Let's say we have class A and class B, and class A accepts references to B as children:

class A {
  B child1;
  B child2;
  B child3;
}

I think that the ultimate goal is to allow the user to choose between kinds of memory management, especially between automatic and manual. The problem here is that class A needs to be aware whether memory management is manual or automatic. And it seems to me that a new type qualifier is a way to go:

class A {
  garbageCollected(B) child1;
  referenceCounted(B) child2;
  manualMemory(B) child3;
}

Now suppose we want to have only one child but we want to support compatibility with other kinds of memory management:

class A {
  manualMemory(B) child;

  this (B newChild) {
    child = newChild.toManualMemory();
  }

  this (referenceCounted(B) newChild) {
    child = newChild.toManualMemory();
  }

  this (manualMemory(B) newChild) {
    child = newChild;
  }

  ~this () {
    delete child;
  }

}

This way we could write code that supports multiple models, and let the user choose which one to use. The this that I would like to point out is that this suggestion would work with existing code as garbageCollected memory management model would be a default:

auto b = new B();
auto a = new A(b);

Another thing to note is that in this way a garbage collector would know that we now have two references to one object (instance of class B). One is variable b and another is child in object a. And because of the notation garbage collector is aware that if could free this object when variable b goes out of scope but it should not do it because there is a still a manually managed reference to that object.
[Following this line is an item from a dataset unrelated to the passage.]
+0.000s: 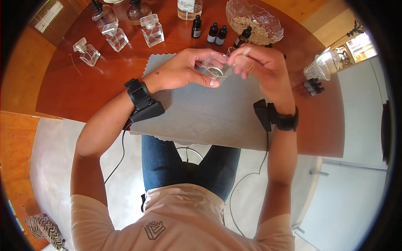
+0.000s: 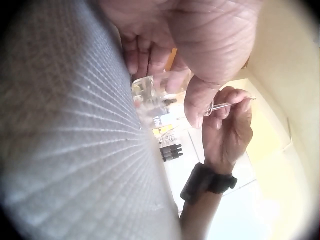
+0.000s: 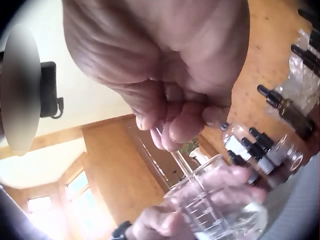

I am sure that there are many more possible loopholes but maybe it will give someone a better idea :)

February 06, 2014
On Thursday, 6 February 2014 at 08:06:54 UTC, Paulo Pinto wrote:
> That won't play ball with third party libraries distributed in binary form.

That is not obvious, you specify the runtime. Anyway, whole program analysis also does not play well with binary libraries without detailed semantic metadata.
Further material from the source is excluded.